The efficiency of solar panels refers to the portion of energy in the form of sunlight that can be converted via photovoltaics into electricity by the solar cell. The efficiency of a solar panel is determined by both photovoltaic cell efficiency (cell type and design) and total panel efficiency based on such considerations as cell type, layout, and size. The efficiency of solar panels has improved dramatically in recent years, from an average of around 15% conversion of sunlight to usable energy to around 20% . High-efficiency solar panels can reach as much as nearly 23% . The efficiency of the photovoltaic (PV) cells that make up a solar panel is calculated on the basis of energy from sunlight that is converted into electricity by semiconductors.
The efficiency of solar panels used in a photovoltaic system, in combination with latitude and climate, determines the annual energy output of the system.
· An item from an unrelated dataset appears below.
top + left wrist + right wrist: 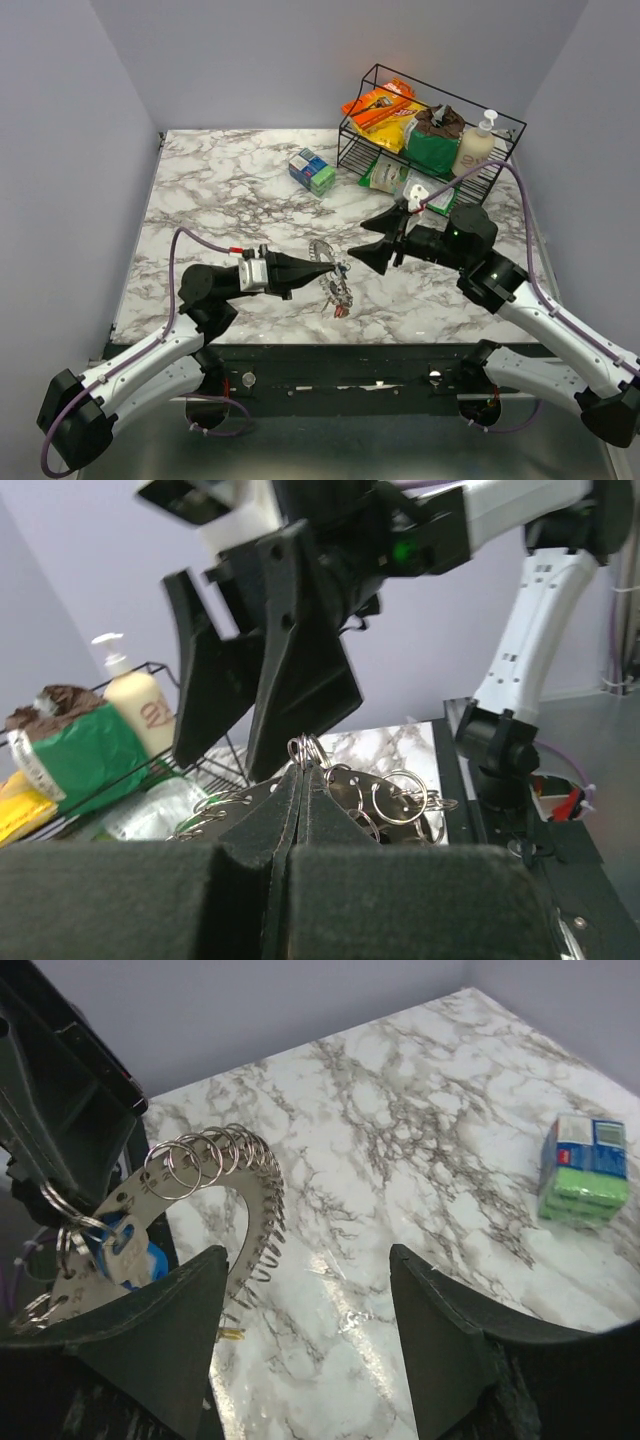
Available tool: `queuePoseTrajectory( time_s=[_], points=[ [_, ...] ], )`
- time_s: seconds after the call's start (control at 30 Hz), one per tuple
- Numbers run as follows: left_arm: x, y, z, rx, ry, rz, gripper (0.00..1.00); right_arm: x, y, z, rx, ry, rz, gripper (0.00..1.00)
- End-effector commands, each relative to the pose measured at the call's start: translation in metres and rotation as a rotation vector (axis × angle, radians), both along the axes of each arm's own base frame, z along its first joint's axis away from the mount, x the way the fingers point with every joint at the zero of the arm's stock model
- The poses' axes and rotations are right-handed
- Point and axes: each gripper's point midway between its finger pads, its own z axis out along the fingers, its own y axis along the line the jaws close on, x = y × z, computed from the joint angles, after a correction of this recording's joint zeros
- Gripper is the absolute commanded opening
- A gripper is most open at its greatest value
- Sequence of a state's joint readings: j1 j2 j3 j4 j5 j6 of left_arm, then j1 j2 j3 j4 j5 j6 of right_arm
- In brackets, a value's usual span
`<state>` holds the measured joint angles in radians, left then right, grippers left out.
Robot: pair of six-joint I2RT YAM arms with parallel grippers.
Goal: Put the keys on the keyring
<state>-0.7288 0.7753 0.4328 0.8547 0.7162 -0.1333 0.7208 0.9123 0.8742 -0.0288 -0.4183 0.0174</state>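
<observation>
The keyring (pixel 322 252) is a curved silvery band edged with many small wire rings, and it is lifted off the marble table. My left gripper (pixel 326 268) is shut on it; in the left wrist view the fingertips (pixel 303 772) pinch a small ring at its top edge (pixel 304 748). Keys hang below it, with a red head (pixel 341 311) lowest. In the right wrist view the keyring (pixel 255 1195) carries a blue-headed key (pixel 135 1257), and a yellow piece (pixel 230 1334) shows under it. My right gripper (pixel 372 240) is open and empty, just right of the keyring, jaws wide (pixel 307 1260).
A black wire rack (pixel 500 120) at the back right holds snack packets, a green bag and a soap bottle (pixel 476 142). A blue and green box (pixel 312 170) lies on the marble behind the grippers, and also shows in the right wrist view (pixel 585 1168).
</observation>
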Motion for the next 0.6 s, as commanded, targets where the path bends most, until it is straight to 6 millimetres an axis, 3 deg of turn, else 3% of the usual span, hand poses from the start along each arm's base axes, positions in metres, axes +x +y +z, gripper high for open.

For example, a solar panel with 20% efficiency and an area of 1 m2 will produce 200 kWh/yr at Standard Test Conditions if exposed to the Standard Test Condition solar irradiance value of 1000 W/m2 for 2.74 hours a day. The amount of light reflected away from the cells surface and the temperature are two factors that affect solar panel efficiency above and beyond the manufacturers’ rating.
As of 2022, the world record for solar cell efficiency is 47.1%, set in 2019 by multi-junction concentrator solar cells developed at National Renewable Energy Laboratory (NREL), Golden, Colorado, USA. However, most commercial panels have efficiencies from 17% to 20% . Researchers have developed PV cells with efficiencies approaching 50% . Assuming intermediate efficiency, PV covering 0.6% of U.S. land area would generate enough electricity to meet national demand.
In conclusion, the efficiency of solar panels has improved significantly in recent years, and it is determined by both photovoltaic cell efficiency and total panel efficiency based on such considerations as cell type, layout, and size. The efficiency of solar panels used in a photovoltaic system, in combination with latitude and climate, determines the annual energy output of the system.